4 Things You Should Know About Detox Teas

I can’t walk through a mall without seeing ads or being physically stopped by someone asking to try a detox tea. I know we are obsessed with losing weight and losing weight fast, but is a detox tea the way to go? I found this article that explains my thoughts quite nicely. Read this before buying a detox tea…

So-called “detox” teas have been popular for years, primarily among people who frequent health-food stores, or consult with alternative practitioners. These days, though, they’ve become big business, and a handful of celebrities are touting their weight-loss benefits on social media. In a way, detox teas have become the liquid version of waist trainers—the before and after results are often dramatic, and their celeb backing generates buzz, but you may be wondering: Do they really work, and are they safe? Before you plunk down your hard-earned money and start sipping, here are four things you should know.

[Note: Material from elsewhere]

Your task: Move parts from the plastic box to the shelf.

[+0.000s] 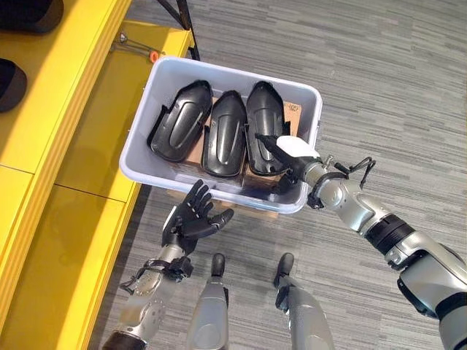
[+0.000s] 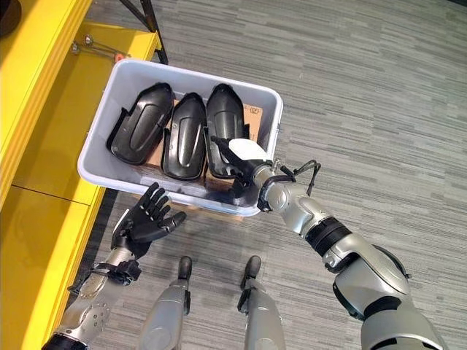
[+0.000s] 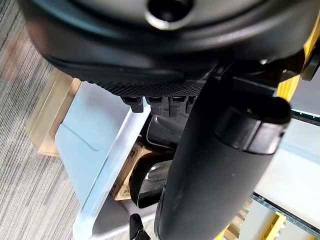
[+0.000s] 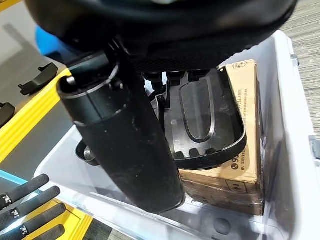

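The plastic box (image 1: 162, 79), pale grey and translucent, sits in the upper centre of the frame on the grey striped floor (image 1: 379, 65), its left side just beside the yellow shelf (image 1: 66, 146) that runs down the left edge. Inside the box, three black moulded parts lie side by side on cardboard cartons (image 4: 244, 125): the left part (image 1: 179, 120), the middle part (image 1: 225, 135) and the right part (image 1: 264, 120).

The right hand (image 1: 286, 157) reaches over the box's near right rim, at the near end of the right part. Its white-covered thumb lies over that part's lower end. In the right wrist view the fingers (image 4: 175, 77) touch the part's edge. Whether they are curled round it cannot be told.

The left hand (image 1: 191, 217) hangs outside the box, just below its near wall at lower centre-left of the frame, palm up with fingers spread and holding nothing.

On the shelf at the upper left lie further dark parts (image 1: 11, 84). An orange-tipped tool (image 1: 139, 49) lies on the shelf beside the box's far left corner.
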Available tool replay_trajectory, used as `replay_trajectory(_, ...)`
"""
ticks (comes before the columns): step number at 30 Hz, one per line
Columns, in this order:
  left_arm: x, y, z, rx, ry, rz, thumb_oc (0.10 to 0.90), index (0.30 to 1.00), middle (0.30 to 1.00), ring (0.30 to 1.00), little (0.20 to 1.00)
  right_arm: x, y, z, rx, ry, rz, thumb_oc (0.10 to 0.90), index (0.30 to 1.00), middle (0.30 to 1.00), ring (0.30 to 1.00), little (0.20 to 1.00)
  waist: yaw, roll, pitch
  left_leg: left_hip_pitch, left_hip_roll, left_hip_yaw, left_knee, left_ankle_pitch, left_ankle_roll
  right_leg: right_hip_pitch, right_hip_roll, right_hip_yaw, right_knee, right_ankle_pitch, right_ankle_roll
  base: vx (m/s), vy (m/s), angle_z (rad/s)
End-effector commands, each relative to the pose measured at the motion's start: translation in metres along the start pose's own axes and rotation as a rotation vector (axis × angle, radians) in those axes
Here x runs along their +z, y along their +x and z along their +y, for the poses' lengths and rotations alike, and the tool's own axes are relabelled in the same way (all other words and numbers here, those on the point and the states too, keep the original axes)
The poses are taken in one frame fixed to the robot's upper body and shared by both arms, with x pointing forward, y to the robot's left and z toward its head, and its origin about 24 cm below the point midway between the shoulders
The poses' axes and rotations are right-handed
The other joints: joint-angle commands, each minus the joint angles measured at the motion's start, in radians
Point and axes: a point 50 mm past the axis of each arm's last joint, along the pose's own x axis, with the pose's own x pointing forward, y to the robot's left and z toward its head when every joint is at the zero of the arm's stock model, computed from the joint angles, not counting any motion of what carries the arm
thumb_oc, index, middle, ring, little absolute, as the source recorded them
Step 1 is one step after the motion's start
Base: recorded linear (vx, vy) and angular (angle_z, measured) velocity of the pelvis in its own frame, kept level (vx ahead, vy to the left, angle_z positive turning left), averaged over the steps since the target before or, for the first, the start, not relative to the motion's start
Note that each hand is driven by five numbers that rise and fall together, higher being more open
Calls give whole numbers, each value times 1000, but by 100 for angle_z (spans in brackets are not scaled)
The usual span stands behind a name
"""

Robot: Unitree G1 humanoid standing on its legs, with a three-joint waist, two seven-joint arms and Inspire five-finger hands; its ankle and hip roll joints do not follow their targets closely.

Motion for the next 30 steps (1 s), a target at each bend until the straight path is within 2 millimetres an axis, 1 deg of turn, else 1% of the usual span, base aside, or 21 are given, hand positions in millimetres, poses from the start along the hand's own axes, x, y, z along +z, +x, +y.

You still have to diet and exercise for them to work. One detox tea brand, recently Instagrammed by Amber Rose, advises per their website that for “best results,” the tea should be consumed along with plenty of water, healthy, balanced meals, and three to five workouts a week. Another, which has been Instagrammed by several celebs, including Kourtney Kardashian, Christina Milian, and Hilary Duff, states online that the tea “…is recommended to be taken in conjunction with a healthy energy-controlled diet and regular exercise” and the website offers an accompanying meal plan for sale. Personally, I’d love to see a study comparing outcomes generated by a detox tea compared to a placebo, with both groups following the exact same eating plan, but I haven’t found any.

That makes it difficult to know whether the weight-loss results people are getting from these teas are actually due to drinking them, or simply the result of a cleaned-up diet and consistent workout routine, which we already know can lead to weight loss. In any case, simply sipping detox tea while continuing to skip the gym and order takeout is unlikely to help you shrink your shape.

You might lose water weight, not actual fat. Detox teas that combine caffeine with diuretics can trigger the loss of water weight. Just two cups of water weighs one pound on a scale, so shedding fluid can make you look and feel lighter—even if you haven’t lost an ounce of body fat. Detox teas can also trigger a laxative effect, which causes your body to eliminate waste from your GI tract, another result that can make your stomach flatter, and allow you to feel lighter, even if your lean-to-fat ratio remains exactly the same.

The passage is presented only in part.